A observação intramuros

Assim o povo, que tem sempre melhor gosto e mais puro
do que essa escuma descorada que anda ao de cima das populações,
e que se chama a si mesma por excelência a Sociedade…”.
Almeida Garret (1799-1854)

Hoje, como antigamente,
o inimigo do homem está no seu interior.
Não obstante, não mais é o mesmo;
antes era a ignorância, hoje é a mentira.
Jean-François Revel (1924-2006)

A recepção ao blog anterior leva-me inicialmente a agradecer aos leitores pelas mensagens, augurando votos para este ano que se apresenta alvissareiro, desde que o planeta esteja sob a proteção das inúmeras vacinas que estão pululando nas entranhas de laboratórios planetários.

A maioria dos e-mails considerou a vacina e a esperança como palavras chaves nesta espera sine die de alguma “salvação” autorizada pela Anvisa, a determinar o término do confinamento a que milhões de brasileiros, mormente os da terceira idade, estão  submetidos.

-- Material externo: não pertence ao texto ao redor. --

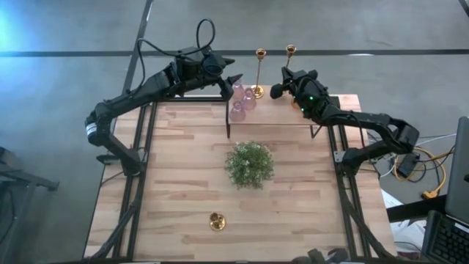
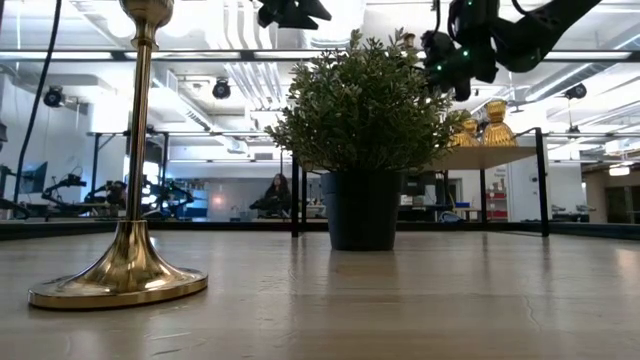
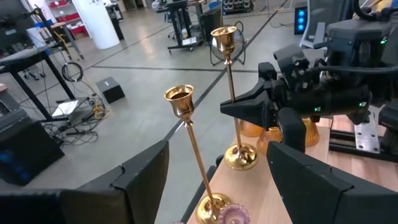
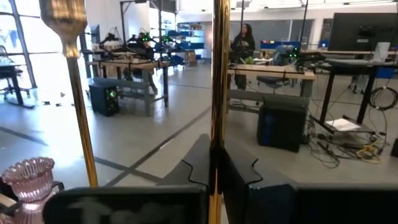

Enquanto dezenas de países já se encontram em pleno período de vacinação, a contenda a confrontar egos superdimensionados de dois governantes pátrios, hélas, retardou todo o processo de aprovação pelas agências reguladoras do Estado. Como bem escrevia Saint-Exupéry em Citadelle, “a vaidade não é um vício, mas sim uma doença”. Insumos deixaram de ser adquiridos e as vacinas, por absoluto descaso e duelos verbais, também não foram previamente encomendadas.

A faixa etária que nos obrigou ao confinamento nessa pandemia torna diferenciada nossa percepção dos fatos cotidianos. Certamente o entendimento que deles temos sofreu alterações. A interiorização possibilita mais acentuadamente a presença da observação e do filtrar o que está a ocorrer extramuros. Durante este período sombrio, a compreensão relacionada à responsabilidade com o outro está muito aquém do desejado por parte de expressivo contingente da população. Notem-se as festanças nos centros urbanos e nas periferias, a frequência às praias, a absoluta alienação concernente ao próximo. Quantos milhares de vezes médicos e especialistas não têm alertado sobre a pandemia, aconselhando didaticamente como se deve proceder neste período? Ouvidos de mercador, como bem dizia meu saudoso pai. Ouvir, parecer acatar e nada fazer. Irresponsabilidade estrutural que tem levado milhares de vidas, sem constrangimento dos que a praticam, pois prontos que estão para outras aglomerações.

Intramuros, naturalmente potencializamos noticiários. Acredito que minha descrença com nossas categorias dirigentes apenas recrudesceu. Decisões do judiciário, inclusive da mais alta corte, ferem fulcralmente o mais elementar bom senso. Intrigas permanentes e desavenças da classe política, tendo como intenção deliberada a imposição das vontades individuais em detrimento do coletivo representado pelo povo, que se expõe aos maiores sacrifícios sem praticamente nenhum retorno, levam à descrença plena. Mentem como respiram e a fuga à verdade é, sem pejo algum, vociferada a todo instante por políticos de todas, friso, de todas as correntes ideológicas. Nada a fazer. As mudanças no poder, sejam elas da esquerda, centro ou direita, não alteram a endêmica enfermidade da falta de responsabilidade para com a essência essencial do que deveria ser o espírito público lhano. Como bem assevera Agostinho da Silva, “a sociedade tem direitos sobre nós como seres sociais, não como homens”. Difícil não se indignar com as amarras impostas por governantes despreparados ou mal intencionados que tendem a nos sufocar, através do descumprimento de metas, do aumento da carga tributária e das incontáveis benesses que se outorgam vorazmente. Dos mal intencionados, a metáfora é propícia a compará-los ao cancro endêmico ditado pela corrupção. A sociedade como um todo está a sofrer, decorrência dos atos dos governantes, da decadência moral, dos costumes e do humanismo nessas últimas décadas, conformando-se num pálido marasmo.

Octogenários, minha mulher e eu integramos o contingente mais propenso ao vírus. O confinamento, se por um lado leva à interiorização, provoca certo constrangimento. Intramuros estamos basicamente preservados, mas a janela nos faz ver a passagem de dignos trabalhadores mascarados que terão de enfrentar condução abarrotada. Esses mesmos laboriosos cidadãos estão à mercê das disputas egocêntricas em torno da vacina, mero joguete nas mãos de figuras sem a menor formação humanística. A divisa é transparente, perpetuação no poder.

Após o período tristemente festivo, mas intenso, no coração de tantos que acreditam na melhora de um país doente, voltarei aos meus temas sobre música, literatura, artes e cotidiano.

Thank you for the numerous messages with votes for 2021. In this post I resume my considerations at the beginning of the New Year. It is unlikely that the vast majority of politicians will change entrenched habits. This constant has unfortunately delayed the vaccination in our country.